The president, if he could get his way wants to reverse that.
He wants to shock and awe the enemy – whoever the enemy might be.
Some of the names brought back into the committee had in the recent past walked away from defending the party, obviously, like many other BDP activists after feeling sidelined.
In the meantime the war machine is getting ready.
The president expects maximum protection for his office, for himself, for the party and for government.
Will they go on a combat and dig the ditch deeper?
Most probably.
Few in the sub-committee are contemplative enough to want to the think before writing a post in defence of the leader and/or the party on social media.
And even fewer of them are analytical enough to want to differentiate between party and government.
Thus, in the ensuing dust the line dividing party and government is going to get ever more blurred.
Renowned psychologist and author, professor Stephen Pinker says that “people tend to approach challenges either as problem-solving or as conflict.”
At least taken at face value, the president’s choice of people on the sub-committee signals the demeanour of a man preparing for conflict.
If that is true, all caution will in the next few weeks be thrown out of the window.
Details are yet to emerge of what really went so badly wrong between the president and his Secretary General.
The two former allies are now it seems ready for a scotched-earth policy.
The Secretary General supporters speak of a president whose every decision is centred around his fight against predecessor Ian Khama.
They accuse him of megalomania, paranoia and insecurity.
The president’s allies speak of a Secretary General driven by ambition and bent on establishing a personal base inside the party that is reminiscent of a fiefdom wholly accountable to himself and himself alone.
Observers say the rift has become so deep that any efforts at reconciling the two men might be a waste of time.
The personalities in the sub-committee are unlikely to be gun shy in defence of the president. It is game and everything goes. The Secretary General can at the very least see himself as a legitimate target.
But the Committee arrive to see their plate already full.
The Stevie Harvey tender is a case in point.
Tautona Lodge purchase has been a public sham.
And the Okavango land has been an unforced embarrassment on the part of government.
All these have been badly handled at latest on the public relations front.
An opportunity still exists to address them coolly.

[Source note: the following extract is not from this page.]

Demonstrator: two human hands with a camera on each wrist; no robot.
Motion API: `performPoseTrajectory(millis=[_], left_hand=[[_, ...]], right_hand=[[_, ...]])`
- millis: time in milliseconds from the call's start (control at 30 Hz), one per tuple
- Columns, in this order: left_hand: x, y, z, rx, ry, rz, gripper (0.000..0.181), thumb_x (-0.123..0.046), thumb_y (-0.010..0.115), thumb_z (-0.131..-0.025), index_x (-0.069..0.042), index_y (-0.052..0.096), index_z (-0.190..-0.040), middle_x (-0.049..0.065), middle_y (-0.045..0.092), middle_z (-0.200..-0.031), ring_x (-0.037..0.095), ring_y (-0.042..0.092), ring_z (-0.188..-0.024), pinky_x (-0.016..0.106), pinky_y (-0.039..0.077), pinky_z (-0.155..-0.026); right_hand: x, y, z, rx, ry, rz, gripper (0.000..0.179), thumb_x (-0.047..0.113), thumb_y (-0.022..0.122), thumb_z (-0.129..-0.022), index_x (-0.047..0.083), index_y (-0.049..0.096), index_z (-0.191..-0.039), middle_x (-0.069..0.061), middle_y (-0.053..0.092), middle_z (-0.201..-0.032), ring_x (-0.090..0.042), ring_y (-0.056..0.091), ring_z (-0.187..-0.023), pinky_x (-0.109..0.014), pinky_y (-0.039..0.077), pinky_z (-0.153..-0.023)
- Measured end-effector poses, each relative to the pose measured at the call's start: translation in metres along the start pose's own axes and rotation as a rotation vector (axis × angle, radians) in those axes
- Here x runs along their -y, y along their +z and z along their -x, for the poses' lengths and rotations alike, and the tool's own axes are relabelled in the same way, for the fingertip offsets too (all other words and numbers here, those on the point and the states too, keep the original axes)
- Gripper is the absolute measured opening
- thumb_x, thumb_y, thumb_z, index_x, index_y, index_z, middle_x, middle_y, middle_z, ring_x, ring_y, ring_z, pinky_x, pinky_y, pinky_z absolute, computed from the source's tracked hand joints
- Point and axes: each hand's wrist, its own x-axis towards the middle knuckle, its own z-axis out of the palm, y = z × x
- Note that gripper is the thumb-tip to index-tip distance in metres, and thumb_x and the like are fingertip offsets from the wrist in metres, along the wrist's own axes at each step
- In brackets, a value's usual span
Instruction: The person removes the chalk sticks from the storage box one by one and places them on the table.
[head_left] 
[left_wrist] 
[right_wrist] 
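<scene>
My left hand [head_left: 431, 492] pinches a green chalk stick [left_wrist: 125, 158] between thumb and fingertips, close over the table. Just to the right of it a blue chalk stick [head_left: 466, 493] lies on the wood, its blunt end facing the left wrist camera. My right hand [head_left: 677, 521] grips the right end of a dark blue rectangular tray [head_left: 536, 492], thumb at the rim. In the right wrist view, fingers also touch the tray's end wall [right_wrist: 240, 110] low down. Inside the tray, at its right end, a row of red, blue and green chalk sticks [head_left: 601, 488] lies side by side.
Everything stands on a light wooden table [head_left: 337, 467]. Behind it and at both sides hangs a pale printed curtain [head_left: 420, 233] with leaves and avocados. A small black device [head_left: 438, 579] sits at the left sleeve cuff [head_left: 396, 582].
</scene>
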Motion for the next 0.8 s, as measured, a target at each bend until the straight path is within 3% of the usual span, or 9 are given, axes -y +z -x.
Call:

Outbursts will not make public suspicions go away. If anything they get entrenched.
It might well be that government never intended to do anything underhand.
But the suspicions highlight a lack of public trust that has come to characterise this government
Masisi supporters are itching for something big to celebrate.
Like all of us they are abnormally conscious of how Covid 19 response has been badly mismanaged by government – starting with the food parcels during the lockdown into procurement corruption of all the consumable and culminating with a vaccine rollout which has been nothing short of a fiasco.
A big chance has been missed to turn Covid 19 into an opportunity.
The temptation is to brush over it, put a spin to it and make it look like it has been a success.
It would be fascinating to see how the recently selected communications sub-committee led by Banks Kentse, a staunch Masisi ally will do that.